New Delhi: In order to boost retail participation in the debt market, industry body Assocham Monday proposed various steps, including permission to market bonds like other traded financial instruments and providing tax exemptions.
In a report published by Assocham and Resurgent India titled "Retail Investors- The game changer", the industry body proposed the government should also ease investment cap on Foreign Institutional Investors (FIIs) to increase inflows in the Indian debt market.
The government should allow bonds to be marketed like other traded financial instruments which can be easily available for retail participation, Assocham said.
Currently, retail investors can access debt market only through FMP's (Fixed Maturity Plan) route as minimum ticket size for debt securities are usually very high and primary market for fixed income instruments is not as accessible as equity.
Assocham further said the government can push bonds by incentivising them and providing tax exemptions.
The industry body proposed the introduction of Inflation indexed bonds, interest rate options etc which can provide a good hedging options to investors during inflation.
It said banks should be asked to guarantee corporate bonds to increase confidence among investors
Also, it proposed that the government should launch programmes at school level to educate students about different avenues of investment.

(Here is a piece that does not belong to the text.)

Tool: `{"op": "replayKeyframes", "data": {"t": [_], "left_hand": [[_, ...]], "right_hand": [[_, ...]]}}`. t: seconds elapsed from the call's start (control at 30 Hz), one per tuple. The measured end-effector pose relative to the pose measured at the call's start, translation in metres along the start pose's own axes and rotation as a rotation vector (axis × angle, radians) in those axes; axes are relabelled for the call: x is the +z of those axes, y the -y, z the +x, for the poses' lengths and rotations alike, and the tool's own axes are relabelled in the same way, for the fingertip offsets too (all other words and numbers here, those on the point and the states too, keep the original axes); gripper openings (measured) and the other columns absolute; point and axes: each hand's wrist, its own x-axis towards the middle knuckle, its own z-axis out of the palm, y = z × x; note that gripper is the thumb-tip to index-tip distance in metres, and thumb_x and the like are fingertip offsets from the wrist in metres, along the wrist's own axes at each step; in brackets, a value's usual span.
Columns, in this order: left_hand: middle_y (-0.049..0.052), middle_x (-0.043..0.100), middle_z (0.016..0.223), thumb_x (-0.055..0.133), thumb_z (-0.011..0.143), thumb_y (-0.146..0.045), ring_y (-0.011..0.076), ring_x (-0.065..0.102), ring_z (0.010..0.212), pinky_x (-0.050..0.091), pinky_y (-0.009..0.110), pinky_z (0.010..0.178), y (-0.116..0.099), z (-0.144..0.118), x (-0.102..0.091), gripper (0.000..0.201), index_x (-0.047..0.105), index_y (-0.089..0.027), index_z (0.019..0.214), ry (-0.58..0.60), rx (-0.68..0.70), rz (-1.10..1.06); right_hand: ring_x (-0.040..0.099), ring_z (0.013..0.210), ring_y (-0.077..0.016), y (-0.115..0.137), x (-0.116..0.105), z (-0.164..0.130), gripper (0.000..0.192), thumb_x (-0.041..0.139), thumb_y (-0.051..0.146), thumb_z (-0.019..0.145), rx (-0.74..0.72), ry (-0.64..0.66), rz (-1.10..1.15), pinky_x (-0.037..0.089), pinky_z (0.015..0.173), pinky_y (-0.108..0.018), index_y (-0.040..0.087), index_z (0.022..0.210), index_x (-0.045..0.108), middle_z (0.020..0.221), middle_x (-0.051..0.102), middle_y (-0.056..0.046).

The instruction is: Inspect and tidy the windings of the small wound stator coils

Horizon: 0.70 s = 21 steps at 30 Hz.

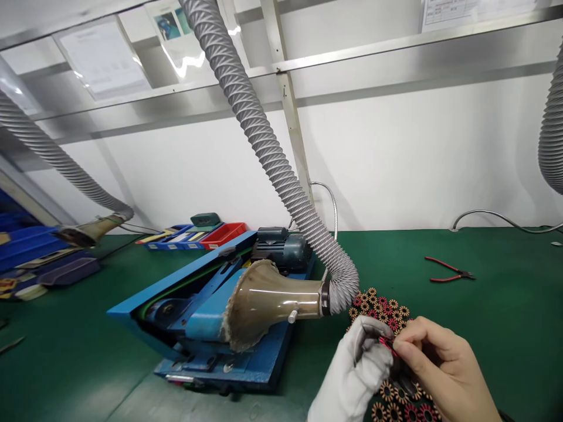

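My left hand (358, 366), in a white glove, is closed with its fingertips on a small red wound motor stator (387, 343). My bare right hand (440, 357) pinches the same part from the other side, thumb against forefinger. Fingers cover most of the held part. Beneath and behind both hands, many ring-shaped stators (393, 313) lie spread over the green mat, some with copper-coloured windings and some with red. More stators (391, 412) show below, between my wrists.
Left of my hands stands a blue belt machine (206, 316) with a motor and a brown suction hood (272, 296), joined to a grey hose (264, 135). Red-handled pliers (451, 271) lie at the right. Behind the machine sit blue and red bins (224, 234).
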Motion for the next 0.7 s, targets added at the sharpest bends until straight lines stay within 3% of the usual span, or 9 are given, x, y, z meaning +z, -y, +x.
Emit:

Currently, the Indian debt markets has an total outstanding value close to Rs 30 lakh crore (about USD 545 billion) which mainly consist of government securities.
"...Indian Bond market is still in premature stage in comparison to its European and American counterparts. In mature markets viz. American and European stock markets, there are varieties of trading instrument and investment product. Out of this debt market has emerged as largest market in terms of turnover.
"Exchanges have introduced many debt products which are now available in Indian markets but lack of retail participation often makes the products unsuccessful," according to the report.